● **Work to be completed**
For the entries below, the result should be an exact transcription of the lines from the one with "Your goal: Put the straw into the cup" up to and including the one with "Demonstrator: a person", and only those.

[Records from a data collection]
════

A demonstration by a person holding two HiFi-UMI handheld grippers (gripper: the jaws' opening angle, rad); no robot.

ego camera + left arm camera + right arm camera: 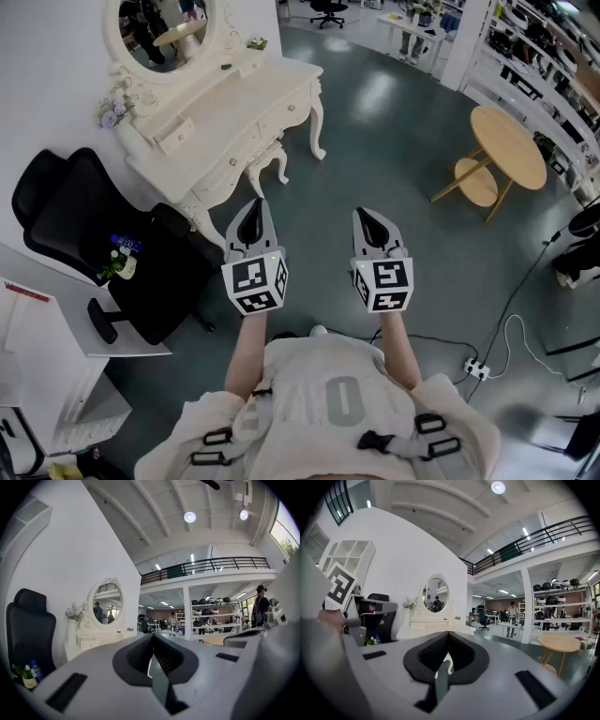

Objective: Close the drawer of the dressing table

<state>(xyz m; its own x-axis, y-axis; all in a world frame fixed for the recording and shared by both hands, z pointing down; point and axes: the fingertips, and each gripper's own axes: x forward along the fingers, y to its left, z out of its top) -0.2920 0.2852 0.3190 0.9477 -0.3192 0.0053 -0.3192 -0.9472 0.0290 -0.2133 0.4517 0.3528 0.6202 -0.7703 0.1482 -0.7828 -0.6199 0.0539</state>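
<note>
At the far left stands a black office chair (pixel 84 216), and just beside it, against the wall, the white dressing table (pixel 234 103) with its oval mirror (pixel 164 33). On its surface a small drawer (pixel 175 134) under the mirror seems to stick out a little. Whether it or one of the knobbed front drawers is the open one cannot be told from here.

The left gripper (pixel 253 211) is held level before the person, well apart from the dressing table, its jaws together with nothing between them. The right gripper (pixel 367 217) is held beside it, tipped slightly down, jaws likewise together and empty. A round wooden table (pixel 511 141) stands far right, outside the task.

The approach is judged to be the step in hand, and no contact has been made. Next, the dressing table must be walked up to, the open drawer picked out, and its front pushed squarely in with shut jaws.
</note>
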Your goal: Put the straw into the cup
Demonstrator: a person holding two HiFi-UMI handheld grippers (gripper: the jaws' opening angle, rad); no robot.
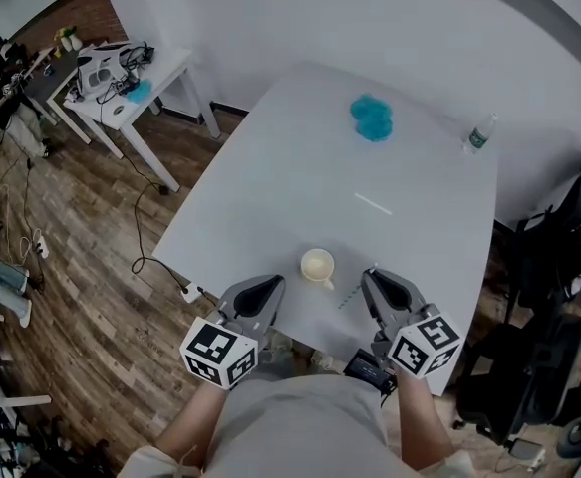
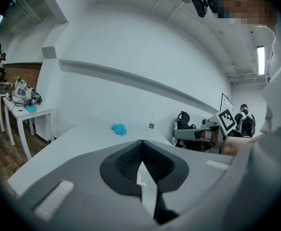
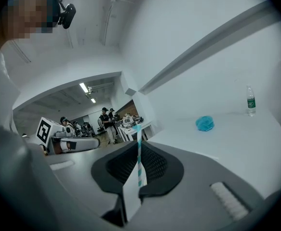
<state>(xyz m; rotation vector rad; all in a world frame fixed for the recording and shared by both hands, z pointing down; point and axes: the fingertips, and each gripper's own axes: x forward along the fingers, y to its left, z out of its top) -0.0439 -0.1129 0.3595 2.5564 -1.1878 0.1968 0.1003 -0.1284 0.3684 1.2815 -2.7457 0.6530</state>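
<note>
Head view: The right gripper (image 1: 372, 277) is over the near edge of the table (image 1: 270, 167) with the striped straw (image 1: 348, 298) at its tips. The straw slants just beside the cup (image 1: 317, 265) and is outside it. The cup stands upright close to the near edge, between the two grippers. The left gripper (image 1: 273, 284) is just left of the cup, and contact cannot be told from here. Toward the far edge lies a blue lump (image 1: 372, 118). A bottle (image 1: 479, 134) stands upright near the far right corner, and a thin white strip (image 1: 373, 203) lies mid-table. Nothing stands between straw and cup.

Left gripper view: The left gripper (image 2: 141, 142) has its jaws together at the tips. A pale sliver shows in the gap below them; what it is cannot be told. Beyond are the blue lump (image 2: 119, 128) and the bottle (image 2: 152, 124), well apart from the gripper. The right gripper (image 2: 188, 134) is level at the right.

Right gripper view: The right gripper (image 3: 139, 146) is clamped on the straw (image 3: 140, 165), which stands upright across the jaws, its top clear above the tips. The left gripper (image 3: 77, 143) is at the left, with the blue lump (image 3: 205, 123) and the bottle (image 3: 250, 100) toward the far edge.
</note>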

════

● **Answer space**
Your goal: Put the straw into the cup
Demonstrator: a person holding two HiFi-UMI handheld grippers (gripper: the jaws' opening angle, rad); no robot.

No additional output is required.